What Is a Deposition in a Divorce?

By Anna Green

In its most general sense, a deposition is a form of testimony where participants in a case make oral statements under oath. A divorce deposition is usually a formal way of learning new information pertinent to a divorce case. For example, a deposition might cover issues pertaining to the couple’s assets, including ownership of joint property and the value of the property. A deposition might also cover child custody issues, including a discussion of each parent’s ability to care for the child. Although the exact rules and procedures for divorce depositions vary by state, depositions during a divorce generally take place only during contested divorces.

Deposition Basics

A deposition is one part of the discovery process in a divorce case in which attorneys question the case's participants. More specifically, a deposition is a means of compiling evidence and formulating claims to bring up during the divorce trial. Thus, a divorce deposition may cover a broad range of issues, including parenting skills, grounds for the divorce, assets, facts about the marriage, joint liabilities, child support and spousal support. In most cases, the transcripts of the depositions will be entered into evidence at the divorce trial.

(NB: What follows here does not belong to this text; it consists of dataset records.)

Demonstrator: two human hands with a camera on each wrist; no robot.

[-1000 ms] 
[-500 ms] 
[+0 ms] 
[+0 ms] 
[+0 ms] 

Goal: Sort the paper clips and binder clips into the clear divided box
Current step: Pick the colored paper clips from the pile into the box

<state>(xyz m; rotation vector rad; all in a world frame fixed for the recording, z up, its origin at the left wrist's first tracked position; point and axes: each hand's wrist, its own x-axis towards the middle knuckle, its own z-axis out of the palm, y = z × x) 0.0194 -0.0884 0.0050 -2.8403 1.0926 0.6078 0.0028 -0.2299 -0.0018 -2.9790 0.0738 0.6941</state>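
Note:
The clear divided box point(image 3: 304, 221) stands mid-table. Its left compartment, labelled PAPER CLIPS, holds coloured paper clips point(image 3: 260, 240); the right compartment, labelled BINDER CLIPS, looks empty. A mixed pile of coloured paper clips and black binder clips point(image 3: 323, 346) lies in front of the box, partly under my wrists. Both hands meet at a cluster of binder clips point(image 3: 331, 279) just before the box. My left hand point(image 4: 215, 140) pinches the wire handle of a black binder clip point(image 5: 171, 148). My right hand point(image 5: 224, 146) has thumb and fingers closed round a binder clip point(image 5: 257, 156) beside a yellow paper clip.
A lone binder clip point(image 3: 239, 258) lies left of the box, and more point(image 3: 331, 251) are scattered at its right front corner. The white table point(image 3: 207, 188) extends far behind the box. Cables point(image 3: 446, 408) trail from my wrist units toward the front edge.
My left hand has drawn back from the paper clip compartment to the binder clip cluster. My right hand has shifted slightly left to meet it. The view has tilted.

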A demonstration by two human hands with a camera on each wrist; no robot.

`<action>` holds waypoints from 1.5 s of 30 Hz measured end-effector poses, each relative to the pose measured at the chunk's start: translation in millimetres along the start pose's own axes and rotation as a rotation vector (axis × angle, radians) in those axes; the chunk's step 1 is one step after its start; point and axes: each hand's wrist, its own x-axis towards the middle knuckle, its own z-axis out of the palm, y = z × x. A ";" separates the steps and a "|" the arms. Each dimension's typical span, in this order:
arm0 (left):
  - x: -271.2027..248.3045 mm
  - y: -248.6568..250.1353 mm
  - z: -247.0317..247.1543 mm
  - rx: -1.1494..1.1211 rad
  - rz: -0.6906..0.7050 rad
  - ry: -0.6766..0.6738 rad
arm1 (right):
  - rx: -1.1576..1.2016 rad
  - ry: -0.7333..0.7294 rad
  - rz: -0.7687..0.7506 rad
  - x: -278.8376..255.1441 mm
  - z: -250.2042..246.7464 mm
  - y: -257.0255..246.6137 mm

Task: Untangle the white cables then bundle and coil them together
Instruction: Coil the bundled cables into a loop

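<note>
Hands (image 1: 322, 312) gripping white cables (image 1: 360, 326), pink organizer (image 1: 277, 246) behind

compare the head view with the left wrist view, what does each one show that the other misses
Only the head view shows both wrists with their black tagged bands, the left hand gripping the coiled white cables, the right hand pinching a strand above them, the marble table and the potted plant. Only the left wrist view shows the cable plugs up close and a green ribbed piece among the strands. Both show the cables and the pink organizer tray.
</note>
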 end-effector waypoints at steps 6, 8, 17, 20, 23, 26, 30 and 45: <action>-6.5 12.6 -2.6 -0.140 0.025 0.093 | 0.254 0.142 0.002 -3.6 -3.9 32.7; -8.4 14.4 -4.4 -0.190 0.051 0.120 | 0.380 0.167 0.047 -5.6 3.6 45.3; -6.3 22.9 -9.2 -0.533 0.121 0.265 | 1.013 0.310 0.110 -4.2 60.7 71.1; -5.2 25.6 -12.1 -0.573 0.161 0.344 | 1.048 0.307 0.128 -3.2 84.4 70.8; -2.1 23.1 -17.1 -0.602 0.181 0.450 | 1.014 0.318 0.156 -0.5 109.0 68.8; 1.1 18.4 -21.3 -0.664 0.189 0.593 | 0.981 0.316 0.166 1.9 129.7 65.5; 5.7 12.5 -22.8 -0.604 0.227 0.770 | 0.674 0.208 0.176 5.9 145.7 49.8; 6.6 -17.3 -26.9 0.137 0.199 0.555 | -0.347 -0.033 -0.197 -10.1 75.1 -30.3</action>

Depositions Vs. Courtroom Testimony

Like courtroom testimony, participants give their depositions under oath and with their attorneys present. Additionally, as with trial testimony, a court reporter records depositions and prepares a written transcript of the proceedings. Unlike a hearing, however, a divorce deposition is generally not held in a court room and does not have a judge present. Instead, it takes place in another location, such as in an attorney’s office or in a court conference room. Individuals participating in a deposition receive written notice of the time and place of the deposition in advance. Finally, spouses should note that judges do not attend depositions. Instead, attorneys from both sides guide the process.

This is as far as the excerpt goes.